The role of the optimizer is to adjust the network parameters based on the gradients computed during backpropagation.

The main attribute of an optimizer is the _learning rate_ (a.k.a. `lr`), which defines the size of the jump taken in the direction of the gradients. 

In [None]:
class Optimizer:
    def step(self, net: NeuralNet) -> None:
        raise NotImplementedError

### Exercice #4 - Stochastic Gradient Descent

***2 min*** - write the optimizer step

Here we have a very basic implementation of a _Stochastic Gradient Descent_ (a.k.a. `SGD`). 

The step that needs to be written iterates over the neural network layers and updates the layers parameters in the direction _opposite_ to the gradient.

In [None]:
class SGD(Optimizer):
    def __init__(self, lr: float = 0.01) -> None:
        self.lr = lr

    def step(self, net: NeuralNet) -> None:
        for param, grad in net.params_and_grads(): 
            # Write here the parameters update
            ...

## Batch generator

It can be costly to compute the gradients and update the weights after every entry of the training dataset.
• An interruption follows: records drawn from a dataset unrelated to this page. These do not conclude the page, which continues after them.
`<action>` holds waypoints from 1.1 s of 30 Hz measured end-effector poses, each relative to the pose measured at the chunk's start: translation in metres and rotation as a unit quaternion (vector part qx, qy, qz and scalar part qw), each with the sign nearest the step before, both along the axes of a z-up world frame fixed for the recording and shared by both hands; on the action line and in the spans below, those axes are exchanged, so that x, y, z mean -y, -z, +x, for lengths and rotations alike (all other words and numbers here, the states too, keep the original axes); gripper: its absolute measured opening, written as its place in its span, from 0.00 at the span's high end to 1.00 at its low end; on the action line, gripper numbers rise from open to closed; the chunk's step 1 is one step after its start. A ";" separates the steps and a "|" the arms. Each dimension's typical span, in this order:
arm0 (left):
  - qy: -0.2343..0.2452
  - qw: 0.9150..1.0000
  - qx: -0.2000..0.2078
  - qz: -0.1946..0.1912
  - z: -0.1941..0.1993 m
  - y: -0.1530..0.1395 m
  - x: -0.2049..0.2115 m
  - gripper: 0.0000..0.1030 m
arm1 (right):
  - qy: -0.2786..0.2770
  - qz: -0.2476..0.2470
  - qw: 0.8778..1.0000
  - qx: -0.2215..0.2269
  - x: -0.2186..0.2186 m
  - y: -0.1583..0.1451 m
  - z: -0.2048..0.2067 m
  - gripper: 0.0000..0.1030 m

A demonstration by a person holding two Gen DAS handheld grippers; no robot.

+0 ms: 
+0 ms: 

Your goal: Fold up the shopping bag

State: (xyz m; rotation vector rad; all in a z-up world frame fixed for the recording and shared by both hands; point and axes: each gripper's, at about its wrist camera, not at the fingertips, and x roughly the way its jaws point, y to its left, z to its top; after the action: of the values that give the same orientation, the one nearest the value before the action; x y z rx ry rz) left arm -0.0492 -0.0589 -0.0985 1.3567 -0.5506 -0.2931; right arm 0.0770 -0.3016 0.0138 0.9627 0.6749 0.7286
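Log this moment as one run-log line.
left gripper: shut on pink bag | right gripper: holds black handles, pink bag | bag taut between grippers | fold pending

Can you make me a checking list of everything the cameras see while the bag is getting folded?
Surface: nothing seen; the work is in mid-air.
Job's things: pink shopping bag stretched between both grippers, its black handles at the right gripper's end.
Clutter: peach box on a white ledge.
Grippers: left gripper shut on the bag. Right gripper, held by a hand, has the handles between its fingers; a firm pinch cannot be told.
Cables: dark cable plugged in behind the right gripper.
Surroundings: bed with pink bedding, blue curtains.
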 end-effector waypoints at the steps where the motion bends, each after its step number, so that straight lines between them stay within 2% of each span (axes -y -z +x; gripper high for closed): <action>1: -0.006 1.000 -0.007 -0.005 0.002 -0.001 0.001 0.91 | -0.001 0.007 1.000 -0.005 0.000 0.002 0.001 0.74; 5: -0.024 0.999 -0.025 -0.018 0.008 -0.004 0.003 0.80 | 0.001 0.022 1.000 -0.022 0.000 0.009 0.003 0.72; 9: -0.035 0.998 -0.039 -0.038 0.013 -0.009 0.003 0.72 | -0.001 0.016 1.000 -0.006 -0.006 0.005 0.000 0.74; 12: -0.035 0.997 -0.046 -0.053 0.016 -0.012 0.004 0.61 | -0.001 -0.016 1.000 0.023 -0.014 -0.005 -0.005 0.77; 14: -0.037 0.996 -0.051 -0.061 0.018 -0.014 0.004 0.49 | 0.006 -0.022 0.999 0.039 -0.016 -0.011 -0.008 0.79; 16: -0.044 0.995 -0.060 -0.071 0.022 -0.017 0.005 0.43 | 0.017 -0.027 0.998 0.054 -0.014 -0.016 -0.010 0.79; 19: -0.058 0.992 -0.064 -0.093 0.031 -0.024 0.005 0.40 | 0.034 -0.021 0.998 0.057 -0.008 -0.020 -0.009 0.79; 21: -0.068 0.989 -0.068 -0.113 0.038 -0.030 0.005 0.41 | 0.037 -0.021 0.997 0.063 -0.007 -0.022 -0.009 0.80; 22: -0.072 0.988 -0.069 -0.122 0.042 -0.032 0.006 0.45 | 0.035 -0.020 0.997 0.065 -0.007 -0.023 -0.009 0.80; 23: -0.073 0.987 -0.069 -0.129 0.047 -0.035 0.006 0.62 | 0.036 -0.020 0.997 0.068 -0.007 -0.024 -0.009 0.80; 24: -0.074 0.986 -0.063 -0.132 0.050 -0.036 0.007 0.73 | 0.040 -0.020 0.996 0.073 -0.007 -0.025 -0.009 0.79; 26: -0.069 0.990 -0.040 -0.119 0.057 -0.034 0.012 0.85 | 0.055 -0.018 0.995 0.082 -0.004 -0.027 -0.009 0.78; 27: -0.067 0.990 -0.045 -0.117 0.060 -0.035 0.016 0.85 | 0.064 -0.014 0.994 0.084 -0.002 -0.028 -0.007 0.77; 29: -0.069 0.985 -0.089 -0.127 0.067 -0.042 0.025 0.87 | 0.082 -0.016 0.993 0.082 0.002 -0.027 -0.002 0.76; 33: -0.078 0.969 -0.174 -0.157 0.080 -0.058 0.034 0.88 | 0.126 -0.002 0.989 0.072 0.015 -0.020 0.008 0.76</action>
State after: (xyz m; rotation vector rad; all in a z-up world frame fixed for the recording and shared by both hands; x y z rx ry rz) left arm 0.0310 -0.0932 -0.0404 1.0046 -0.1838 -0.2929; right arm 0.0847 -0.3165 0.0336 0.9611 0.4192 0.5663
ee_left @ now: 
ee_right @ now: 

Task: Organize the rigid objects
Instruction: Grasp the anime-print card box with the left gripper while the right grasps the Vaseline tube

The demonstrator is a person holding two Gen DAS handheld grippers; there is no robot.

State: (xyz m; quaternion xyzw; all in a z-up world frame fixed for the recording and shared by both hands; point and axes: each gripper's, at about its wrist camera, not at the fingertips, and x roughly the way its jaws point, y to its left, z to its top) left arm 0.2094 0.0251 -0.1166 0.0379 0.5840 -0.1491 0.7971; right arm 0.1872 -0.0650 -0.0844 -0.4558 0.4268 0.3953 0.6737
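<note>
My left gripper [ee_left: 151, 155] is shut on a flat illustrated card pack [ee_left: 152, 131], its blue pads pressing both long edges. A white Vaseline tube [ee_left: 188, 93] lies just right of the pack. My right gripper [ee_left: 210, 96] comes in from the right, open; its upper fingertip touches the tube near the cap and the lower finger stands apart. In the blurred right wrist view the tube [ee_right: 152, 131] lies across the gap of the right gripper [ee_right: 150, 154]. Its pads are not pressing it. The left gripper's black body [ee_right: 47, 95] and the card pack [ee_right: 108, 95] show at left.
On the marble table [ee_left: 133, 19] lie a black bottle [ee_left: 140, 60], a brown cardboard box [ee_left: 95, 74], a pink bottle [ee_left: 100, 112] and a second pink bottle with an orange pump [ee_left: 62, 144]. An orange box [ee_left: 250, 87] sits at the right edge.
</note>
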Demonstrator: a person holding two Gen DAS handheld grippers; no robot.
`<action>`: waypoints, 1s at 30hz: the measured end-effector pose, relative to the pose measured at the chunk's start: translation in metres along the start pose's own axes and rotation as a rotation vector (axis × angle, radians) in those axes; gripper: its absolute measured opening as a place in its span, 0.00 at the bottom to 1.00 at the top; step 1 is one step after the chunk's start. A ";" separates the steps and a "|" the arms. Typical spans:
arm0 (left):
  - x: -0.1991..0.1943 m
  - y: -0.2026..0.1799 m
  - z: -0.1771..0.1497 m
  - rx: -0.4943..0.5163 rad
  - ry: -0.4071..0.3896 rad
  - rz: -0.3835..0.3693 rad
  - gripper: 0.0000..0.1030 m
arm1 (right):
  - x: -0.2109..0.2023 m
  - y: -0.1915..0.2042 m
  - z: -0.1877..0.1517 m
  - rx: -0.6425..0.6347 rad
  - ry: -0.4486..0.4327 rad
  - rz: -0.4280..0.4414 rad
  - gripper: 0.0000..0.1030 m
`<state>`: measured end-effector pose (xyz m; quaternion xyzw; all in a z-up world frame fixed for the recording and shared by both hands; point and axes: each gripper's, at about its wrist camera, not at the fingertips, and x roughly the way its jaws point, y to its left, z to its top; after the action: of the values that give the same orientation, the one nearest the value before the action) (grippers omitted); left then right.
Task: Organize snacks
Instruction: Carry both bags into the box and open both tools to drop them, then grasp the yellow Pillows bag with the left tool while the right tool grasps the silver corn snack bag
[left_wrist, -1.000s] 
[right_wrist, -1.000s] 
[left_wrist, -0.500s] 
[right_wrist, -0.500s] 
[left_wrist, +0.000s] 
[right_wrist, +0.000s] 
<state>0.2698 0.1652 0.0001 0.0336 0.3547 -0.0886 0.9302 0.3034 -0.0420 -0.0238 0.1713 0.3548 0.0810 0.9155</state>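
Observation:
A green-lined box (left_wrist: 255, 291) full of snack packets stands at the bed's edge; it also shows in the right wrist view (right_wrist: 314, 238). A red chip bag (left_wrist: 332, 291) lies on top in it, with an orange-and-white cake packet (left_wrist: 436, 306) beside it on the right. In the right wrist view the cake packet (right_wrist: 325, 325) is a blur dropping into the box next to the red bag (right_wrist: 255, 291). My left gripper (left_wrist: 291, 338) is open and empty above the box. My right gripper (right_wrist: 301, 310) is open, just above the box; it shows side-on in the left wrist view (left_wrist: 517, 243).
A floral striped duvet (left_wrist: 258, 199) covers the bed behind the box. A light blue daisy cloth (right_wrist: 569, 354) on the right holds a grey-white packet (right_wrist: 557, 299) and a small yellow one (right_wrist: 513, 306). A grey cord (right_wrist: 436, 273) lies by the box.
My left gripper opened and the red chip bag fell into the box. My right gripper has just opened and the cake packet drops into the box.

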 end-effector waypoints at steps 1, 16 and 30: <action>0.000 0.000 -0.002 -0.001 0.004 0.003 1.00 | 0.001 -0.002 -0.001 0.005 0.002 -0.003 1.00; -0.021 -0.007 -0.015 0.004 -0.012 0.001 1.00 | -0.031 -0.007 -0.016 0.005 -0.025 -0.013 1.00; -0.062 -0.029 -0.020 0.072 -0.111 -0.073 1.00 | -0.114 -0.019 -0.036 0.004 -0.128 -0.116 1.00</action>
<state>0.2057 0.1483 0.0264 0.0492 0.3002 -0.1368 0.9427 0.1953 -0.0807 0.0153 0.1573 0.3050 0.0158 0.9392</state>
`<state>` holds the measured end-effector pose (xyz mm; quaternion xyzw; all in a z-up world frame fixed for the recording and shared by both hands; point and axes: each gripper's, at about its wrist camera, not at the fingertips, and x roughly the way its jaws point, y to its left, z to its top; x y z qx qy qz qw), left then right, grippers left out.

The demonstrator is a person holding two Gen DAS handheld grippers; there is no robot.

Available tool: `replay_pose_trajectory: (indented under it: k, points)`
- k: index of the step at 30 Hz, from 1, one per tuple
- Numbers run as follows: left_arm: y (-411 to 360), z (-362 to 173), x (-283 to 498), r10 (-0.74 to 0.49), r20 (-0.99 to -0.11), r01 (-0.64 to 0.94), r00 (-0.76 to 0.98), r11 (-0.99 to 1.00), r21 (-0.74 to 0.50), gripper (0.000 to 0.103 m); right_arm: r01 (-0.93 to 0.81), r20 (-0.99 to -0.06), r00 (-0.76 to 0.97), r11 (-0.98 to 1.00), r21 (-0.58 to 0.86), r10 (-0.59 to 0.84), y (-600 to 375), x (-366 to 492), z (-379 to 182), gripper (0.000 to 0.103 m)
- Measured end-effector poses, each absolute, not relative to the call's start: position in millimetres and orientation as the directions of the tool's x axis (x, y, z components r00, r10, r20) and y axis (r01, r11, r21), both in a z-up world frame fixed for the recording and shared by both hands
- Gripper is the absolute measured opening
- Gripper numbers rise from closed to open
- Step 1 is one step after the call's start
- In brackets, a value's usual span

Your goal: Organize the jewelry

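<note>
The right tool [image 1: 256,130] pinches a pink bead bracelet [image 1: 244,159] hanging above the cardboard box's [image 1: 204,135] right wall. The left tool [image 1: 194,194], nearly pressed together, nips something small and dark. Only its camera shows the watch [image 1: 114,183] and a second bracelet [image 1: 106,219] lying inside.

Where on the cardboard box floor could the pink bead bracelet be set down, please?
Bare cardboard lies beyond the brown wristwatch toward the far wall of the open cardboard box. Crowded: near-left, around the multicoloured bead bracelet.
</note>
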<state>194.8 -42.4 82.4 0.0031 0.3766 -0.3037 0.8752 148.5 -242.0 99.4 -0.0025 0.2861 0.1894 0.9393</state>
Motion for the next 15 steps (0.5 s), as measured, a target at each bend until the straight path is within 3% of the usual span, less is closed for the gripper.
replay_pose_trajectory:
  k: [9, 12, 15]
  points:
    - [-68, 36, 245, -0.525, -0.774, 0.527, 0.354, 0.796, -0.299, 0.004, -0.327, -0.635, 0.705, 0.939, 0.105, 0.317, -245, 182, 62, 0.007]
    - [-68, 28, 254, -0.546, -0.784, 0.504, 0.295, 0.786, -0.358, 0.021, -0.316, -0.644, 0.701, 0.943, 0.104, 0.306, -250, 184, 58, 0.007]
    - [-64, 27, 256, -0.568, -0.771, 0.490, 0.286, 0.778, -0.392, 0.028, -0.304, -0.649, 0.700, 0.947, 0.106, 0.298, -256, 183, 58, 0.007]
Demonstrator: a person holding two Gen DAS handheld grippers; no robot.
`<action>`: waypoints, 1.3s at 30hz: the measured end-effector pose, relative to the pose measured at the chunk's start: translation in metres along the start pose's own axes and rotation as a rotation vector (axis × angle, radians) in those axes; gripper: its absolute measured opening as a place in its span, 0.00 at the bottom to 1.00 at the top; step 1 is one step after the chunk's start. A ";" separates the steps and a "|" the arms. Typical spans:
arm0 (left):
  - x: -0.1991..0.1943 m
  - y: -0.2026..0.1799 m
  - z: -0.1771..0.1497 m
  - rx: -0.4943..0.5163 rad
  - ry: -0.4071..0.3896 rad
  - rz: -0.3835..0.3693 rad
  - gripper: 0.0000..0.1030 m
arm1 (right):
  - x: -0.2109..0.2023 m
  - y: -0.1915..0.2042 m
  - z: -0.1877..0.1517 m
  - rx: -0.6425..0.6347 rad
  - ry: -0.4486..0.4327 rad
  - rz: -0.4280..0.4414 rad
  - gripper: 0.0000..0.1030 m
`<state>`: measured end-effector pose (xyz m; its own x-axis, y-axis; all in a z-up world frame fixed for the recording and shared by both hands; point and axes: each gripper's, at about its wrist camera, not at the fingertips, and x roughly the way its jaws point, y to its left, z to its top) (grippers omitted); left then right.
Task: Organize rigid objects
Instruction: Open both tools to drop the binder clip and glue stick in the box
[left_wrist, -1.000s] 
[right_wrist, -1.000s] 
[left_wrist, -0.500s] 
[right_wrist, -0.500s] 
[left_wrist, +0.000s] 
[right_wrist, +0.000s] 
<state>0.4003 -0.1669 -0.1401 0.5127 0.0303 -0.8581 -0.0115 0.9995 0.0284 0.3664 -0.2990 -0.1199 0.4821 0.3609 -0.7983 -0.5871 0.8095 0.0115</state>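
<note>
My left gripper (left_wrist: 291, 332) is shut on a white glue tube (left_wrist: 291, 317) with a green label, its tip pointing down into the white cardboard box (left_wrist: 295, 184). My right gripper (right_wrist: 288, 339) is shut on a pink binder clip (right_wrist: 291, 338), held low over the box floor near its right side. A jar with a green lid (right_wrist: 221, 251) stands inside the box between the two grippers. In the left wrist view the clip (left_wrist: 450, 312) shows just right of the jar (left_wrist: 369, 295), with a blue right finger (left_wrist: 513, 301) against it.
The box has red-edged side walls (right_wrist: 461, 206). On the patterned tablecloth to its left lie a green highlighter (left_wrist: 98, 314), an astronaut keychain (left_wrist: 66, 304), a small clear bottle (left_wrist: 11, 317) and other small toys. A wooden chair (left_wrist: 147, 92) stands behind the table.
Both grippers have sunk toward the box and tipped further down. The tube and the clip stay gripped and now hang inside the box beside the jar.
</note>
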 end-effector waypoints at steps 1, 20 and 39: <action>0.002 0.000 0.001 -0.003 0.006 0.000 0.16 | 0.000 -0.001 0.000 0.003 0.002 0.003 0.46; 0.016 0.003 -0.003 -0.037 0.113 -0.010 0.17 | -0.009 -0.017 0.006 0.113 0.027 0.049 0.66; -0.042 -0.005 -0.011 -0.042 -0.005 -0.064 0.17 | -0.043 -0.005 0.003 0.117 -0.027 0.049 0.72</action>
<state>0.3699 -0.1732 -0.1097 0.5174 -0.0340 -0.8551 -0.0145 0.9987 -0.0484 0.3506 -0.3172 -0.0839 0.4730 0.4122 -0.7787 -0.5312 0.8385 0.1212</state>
In order to minimize such computational cost, the inputs of the network are traditionally fed in batches and the gradients are thus averages over those batches of data.

A batch size of 32 is a default in multiple training sets. Some recent [study](https://arxiv.org/abs/1804.07612) claims this number is the perfect balance between computing efficiency and training stability.

During an epoch the network will iterate over the whole dataset. Adding some shuffling in the process ensures the batches are not fed exactly in the same order at each epoch.

In [None]:
Batch = NamedTuple("Batch", [("inputs", Tensor), ("targets", Tensor)])


class DataIterator:
    def __call__(self, inputs: Tensor, targets: Tensor) -> Iterator[Batch]:
        raise NotImplementedError

        
class BatchIterator(DataIterator):
    def __init__(self, batch_size: int = 32, shuffle: bool = True) -> None:
        self.batch_size = batch_size
        self.shuffle = shuffle

    def __call__(self, inputs: Tensor, targets: Tensor) -> Iterator[Batch]:
        starts = np.arange(0, len(inputs), self.batch_size)
        if self.shuffle:
            np.random.shuffle(starts)

        for start in starts:
            end = start + self.batch_size
            batch_inputs = inputs[start:end]
            batch_targets = targets[start:end]
            yield Batch(batch_inputs, batch_targets)

## Training

The training routine uses all objects defined above and executes actions **in the right order** to train the neural network.

The dataset being usually small with respect to the number of free parameters of the neural net, going through the dataset multiple times during the training is a necessity. This corresponds to the number of epochs, which has to be specified.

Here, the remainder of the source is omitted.